Publié le 2025-11-07 07:33:00. La Cour suprême indienne a émis une ordonnance provisoire suspendant temporairement le délai de prescription de six mois pour le dépôt de demandes d’indemnisation suite à des accidents de la route. Cette décision intervient alors que la Cour examine la constitutionnalité d’un amendement législatif introduit en 2019.
- La Cour suprême a ordonné aux tribunaux d’indemnisation et aux hautes cours de ne pas rejeter les requêtes pour cause de prescription.
- Cette mesure vise à permettre l’examen d’une requête contestant l’article 166(3) de la Loi sur les véhicules à moteur, qui impose un délai de six mois.
- L’affaire sera réexaminée le 25 novembre, après que les parties auront présenté leurs arguments.
La décision de la Cour suprême fait suite à une série de requêtes contestant l’amendement de 2019 à la Loi sur les véhicules à moteur (Motor Vehicles Act). Cet amendement avait réintroduit un délai de prescription de six mois à compter de la date de l’accident pour déposer une demande d’indemnisation auprès des tribunaux spécialisés (Motor Accidents Claims Tribunals – MACT). Auparavant, une modification de 1994 avait supprimé ce délai, permettant aux victimes de déposer leur demande sans limite de temps.

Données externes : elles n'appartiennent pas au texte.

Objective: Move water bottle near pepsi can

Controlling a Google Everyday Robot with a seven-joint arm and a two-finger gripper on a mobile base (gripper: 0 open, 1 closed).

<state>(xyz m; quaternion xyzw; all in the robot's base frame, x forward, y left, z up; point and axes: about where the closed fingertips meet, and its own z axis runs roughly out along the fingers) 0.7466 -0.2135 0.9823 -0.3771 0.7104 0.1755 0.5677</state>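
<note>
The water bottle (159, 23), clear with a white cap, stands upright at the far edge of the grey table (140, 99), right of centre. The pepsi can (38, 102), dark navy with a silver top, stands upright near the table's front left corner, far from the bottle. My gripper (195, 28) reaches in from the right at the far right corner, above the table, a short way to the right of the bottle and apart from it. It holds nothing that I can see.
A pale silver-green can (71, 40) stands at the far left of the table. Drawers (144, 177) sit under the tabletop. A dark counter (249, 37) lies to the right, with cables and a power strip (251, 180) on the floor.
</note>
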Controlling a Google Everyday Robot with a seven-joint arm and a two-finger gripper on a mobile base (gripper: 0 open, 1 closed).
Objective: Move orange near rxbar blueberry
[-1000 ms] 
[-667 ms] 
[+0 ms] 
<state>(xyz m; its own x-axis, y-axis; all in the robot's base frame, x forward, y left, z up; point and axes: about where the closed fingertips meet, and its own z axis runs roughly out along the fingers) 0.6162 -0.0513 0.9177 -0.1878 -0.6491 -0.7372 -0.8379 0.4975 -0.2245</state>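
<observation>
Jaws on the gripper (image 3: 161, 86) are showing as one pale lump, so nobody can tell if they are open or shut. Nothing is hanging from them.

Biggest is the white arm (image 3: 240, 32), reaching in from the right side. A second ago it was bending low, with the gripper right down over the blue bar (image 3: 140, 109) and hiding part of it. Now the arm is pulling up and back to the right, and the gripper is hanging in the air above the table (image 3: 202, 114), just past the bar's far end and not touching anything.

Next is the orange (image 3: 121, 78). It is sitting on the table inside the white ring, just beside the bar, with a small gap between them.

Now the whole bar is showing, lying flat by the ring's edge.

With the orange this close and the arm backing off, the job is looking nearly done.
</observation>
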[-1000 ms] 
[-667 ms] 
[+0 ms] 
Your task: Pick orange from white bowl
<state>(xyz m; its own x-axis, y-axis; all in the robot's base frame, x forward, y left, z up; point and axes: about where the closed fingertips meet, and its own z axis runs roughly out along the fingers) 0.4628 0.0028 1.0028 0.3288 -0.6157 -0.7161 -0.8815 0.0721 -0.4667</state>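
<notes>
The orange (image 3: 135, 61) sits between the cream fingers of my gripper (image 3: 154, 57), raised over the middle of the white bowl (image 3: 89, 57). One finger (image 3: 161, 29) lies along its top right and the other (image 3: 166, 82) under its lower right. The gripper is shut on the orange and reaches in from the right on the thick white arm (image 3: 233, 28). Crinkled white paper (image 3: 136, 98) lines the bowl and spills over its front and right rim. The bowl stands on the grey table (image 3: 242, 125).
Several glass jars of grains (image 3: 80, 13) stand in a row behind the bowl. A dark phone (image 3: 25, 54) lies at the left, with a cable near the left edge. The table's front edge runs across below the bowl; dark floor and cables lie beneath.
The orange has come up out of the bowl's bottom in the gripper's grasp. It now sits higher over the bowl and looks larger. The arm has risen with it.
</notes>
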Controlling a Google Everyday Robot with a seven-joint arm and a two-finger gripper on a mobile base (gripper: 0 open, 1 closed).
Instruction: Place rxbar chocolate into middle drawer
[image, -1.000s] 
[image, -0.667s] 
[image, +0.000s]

Le banc de la Cour suprême, composé des juges Aravind Kumar et NV Anjaria, a pris acte de la multiplicité des recours déposés à travers le pays sur cette même question. Compte tenu de l’impact potentiel de sa décision sur l’ensemble de ces affaires, la Cour a estimé nécessaire d’accélérer la procédure.
« Ce tribunal a été informé qu’un certain nombre de requêtes ont été déposées à travers le pays sur la même question et que toute conclusion enregistrée par cette Cour aurait une incidence sur les requêtes en cours. De ce point de vue, l’audition de ces affaires doit être accélérée. Il est clairement précisé que tant que ces requêtes sont en cours, le tribunal ou les Hautes Cours ne doivent pas rejeter les requêtes en réclamation au motif que ces requêtes sont prescrites par la prescription prévue au paragraphe (3) de l’article 166 de la loi sur les véhicules à moteur de 1988. »
Les parties impliquées disposent désormais de deux semaines pour soumettre leurs arguments écrits. Passé ce délai, elles perdront le droit de présenter des plaidoiries supplémentaires. La Cour a fixé la prochaine audience au 25 novembre.
La requête initiale contestant la constitutionnalité de la disposition de six mois a été déposée par un avocat en exercice. Ce dernier soutient que l’amendement est non seulement arbitraire, mais qu’il viole également les droits fondamentaux des victimes d’accidents de la route, notamment les articles 14, 19 et 21 de la Constitution indienne, relatifs à l’égalité, à la liberté et à la protection de la vie et de la liberté individuelles. L’avocat affirme que ce délai strict porte atteinte à l’objectif social de la loi, qui vise à assurer une juste indemnisation aux victimes.
L’amendement contesté, entré en vigueur le 1er avril 2022, a été critiqué pour son manque de consultation des parties prenantes et pour l’absence de justification claire dans les débats législatifs ou les rapports de commission. La pétition dénonce l’absence de fondement factuel pour cette nouvelle limitation, qualifiant la réglementation de « déraisonnée, arbitraire et irrationnelle ».
Pour rappel, l’article 166(3) tel qu’il est désormais appliqué stipule :
« (3) Aucune demande d’indemnisation ne sera admise si elle n’est pas présentée dans les six mois suivant la survenance de l’accident. »
Un avis sur cette pétition a été émis en avril de l’année suivante, ouvrant la voie à l’audience actuelle devant la Cour suprême.